Work instruction: Would you set down the data below exactly as shown?

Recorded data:
──────────────────────────────

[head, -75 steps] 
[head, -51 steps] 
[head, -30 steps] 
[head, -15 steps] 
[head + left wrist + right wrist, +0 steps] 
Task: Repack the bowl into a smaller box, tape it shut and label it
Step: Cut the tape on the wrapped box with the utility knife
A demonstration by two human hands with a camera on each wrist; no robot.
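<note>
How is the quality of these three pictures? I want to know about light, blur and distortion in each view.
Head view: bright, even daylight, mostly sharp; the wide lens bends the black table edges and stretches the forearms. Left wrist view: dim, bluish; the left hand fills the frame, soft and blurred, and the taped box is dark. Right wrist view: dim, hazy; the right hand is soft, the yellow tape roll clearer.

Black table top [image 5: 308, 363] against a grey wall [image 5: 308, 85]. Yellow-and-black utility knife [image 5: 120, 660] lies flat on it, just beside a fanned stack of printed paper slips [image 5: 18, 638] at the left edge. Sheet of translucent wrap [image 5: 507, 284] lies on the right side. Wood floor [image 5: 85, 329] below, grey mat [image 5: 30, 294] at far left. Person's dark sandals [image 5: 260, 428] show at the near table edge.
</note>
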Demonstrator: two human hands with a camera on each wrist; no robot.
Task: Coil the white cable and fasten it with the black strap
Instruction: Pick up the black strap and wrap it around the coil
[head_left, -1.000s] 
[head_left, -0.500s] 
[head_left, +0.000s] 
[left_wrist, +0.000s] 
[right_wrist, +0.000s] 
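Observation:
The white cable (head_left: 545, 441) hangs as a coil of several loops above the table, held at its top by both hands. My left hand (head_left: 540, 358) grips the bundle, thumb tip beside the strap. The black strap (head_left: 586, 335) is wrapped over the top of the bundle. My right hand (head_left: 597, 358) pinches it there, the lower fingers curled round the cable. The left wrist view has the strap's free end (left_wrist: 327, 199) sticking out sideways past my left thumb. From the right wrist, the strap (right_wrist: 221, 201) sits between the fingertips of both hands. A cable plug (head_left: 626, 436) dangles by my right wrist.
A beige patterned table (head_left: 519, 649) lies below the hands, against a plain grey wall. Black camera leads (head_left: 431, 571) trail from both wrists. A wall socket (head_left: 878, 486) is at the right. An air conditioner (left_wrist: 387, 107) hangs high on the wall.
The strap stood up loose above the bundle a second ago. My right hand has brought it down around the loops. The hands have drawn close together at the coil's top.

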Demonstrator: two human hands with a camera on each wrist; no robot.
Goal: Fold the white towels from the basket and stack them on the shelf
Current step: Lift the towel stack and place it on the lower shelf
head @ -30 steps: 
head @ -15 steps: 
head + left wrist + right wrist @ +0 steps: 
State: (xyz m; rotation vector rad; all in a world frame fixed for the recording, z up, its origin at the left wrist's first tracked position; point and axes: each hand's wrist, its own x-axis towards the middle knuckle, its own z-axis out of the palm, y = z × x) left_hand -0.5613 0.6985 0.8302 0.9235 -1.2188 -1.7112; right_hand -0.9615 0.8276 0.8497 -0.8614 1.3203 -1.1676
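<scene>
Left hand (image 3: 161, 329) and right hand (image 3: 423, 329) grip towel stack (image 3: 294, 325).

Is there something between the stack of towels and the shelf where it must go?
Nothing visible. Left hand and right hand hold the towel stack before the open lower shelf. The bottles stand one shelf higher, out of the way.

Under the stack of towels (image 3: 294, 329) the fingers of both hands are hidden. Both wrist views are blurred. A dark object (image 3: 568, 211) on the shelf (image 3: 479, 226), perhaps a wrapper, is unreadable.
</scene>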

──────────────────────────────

Exercise solution:
[head, -75 steps] 
[head, -51 steps] 
[head, -30 steps] 
[head, -15 steps] 
[head + left wrist + right wrist, +0 steps] 
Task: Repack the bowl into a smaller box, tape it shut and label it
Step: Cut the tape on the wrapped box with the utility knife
A demonstration by two human hands with a camera on each wrist; no robot.
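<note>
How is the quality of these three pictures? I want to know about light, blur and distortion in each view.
Head view: bright, even daylight, mostly sharp; the wide lens bends the black table edges and stretches the forearms. Left wrist view: dim, bluish; the left hand fills the frame, soft and blurred, and the taped box is dark. Right wrist view: dim, hazy; the right hand is soft, the yellow tape roll clearer.

Black table top [image 5: 308, 363] against a grey wall [image 5: 308, 85]. Yellow-and-black utility knife [image 5: 120, 660] lies flat on it, just beside a fanned stack of printed paper slips [image 5: 18, 638] at the left edge. Sheet of translucent wrap [image 5: 507, 284] lies on the right side. Wood floor [image 5: 85, 329] below, grey mat [image 5: 30, 294] at far left. Person's dark sandals [image 5: 260, 428] show at the near table edge.
</note>
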Demonstrator: two human hands with a camera on each wrist; no robot.
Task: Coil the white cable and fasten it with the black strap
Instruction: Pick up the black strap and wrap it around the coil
[head_left, -1.000s] 
[head_left, -0.500s] 
[head_left, +0.000s] 
[left_wrist, +0.000s] 
[right_wrist, +0.000s] 
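Observation:
The white cable (head_left: 545, 441) hangs as a coil of several loops above the table, held at its top by both hands. My left hand (head_left: 540, 358) grips the bundle, thumb tip beside the strap. The black strap (head_left: 586, 335) is wrapped over the top of the bundle. My right hand (head_left: 597, 358) pinches it there, the lower fingers curled round the cable. The left wrist view has the strap's free end (left_wrist: 327, 199) sticking out sideways past my left thumb. From the right wrist, the strap (right_wrist: 221, 201) sits between the fingertips of both hands. A cable plug (head_left: 626, 436) dangles by my right wrist.
A beige patterned table (head_left: 519, 649) lies below the hands, against a plain grey wall. Black camera leads (head_left: 431, 571) trail from both wrists. A wall socket (head_left: 878, 486) is at the right. An air conditioner (left_wrist: 387, 107) hangs high on the wall.
The strap stood up loose above the bundle a second ago. My right hand has brought it down around the loops. The hands have drawn close together at the coil's top.
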
Demonstrator: two human hands with a camera on each wrist; no robot.
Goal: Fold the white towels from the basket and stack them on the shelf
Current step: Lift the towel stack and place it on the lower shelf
head @ -30 steps: 
head @ -15 steps: 
head + left wrist + right wrist @ +0 steps: 
State: (xyz m; rotation vector rad; all in a world frame fixed for the recording, z up, its origin at the left wrist's first tracked position; point and axes: each hand's wrist, its own x-axis towards the middle knuckle, its own z-axis out of the palm, y = z × x) left_hand -0.5613 0.6985 0.8302 0.9235 -1.2188 -1.7112; right_hand -0.9615 0.8276 0.8497 -0.8614 1.3203 -1.1676
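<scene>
Left hand (image 3: 161, 329) and right hand (image 3: 423, 329) grip towel stack (image 3: 294, 325).

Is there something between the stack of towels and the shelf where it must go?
Nothing visible. Left hand and right hand hold the towel stack before the open lower shelf. The bottles stand one shelf higher, out of the way.

Under the stack of towels (image 3: 294, 329) the fingers of both hands are hidden. Both wrist views are blurred. A dark object (image 3: 568, 211) on the shelf (image 3: 479, 226), perhaps a wrapper, is unreadable.
</scene>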

There is nothing further to this exercise.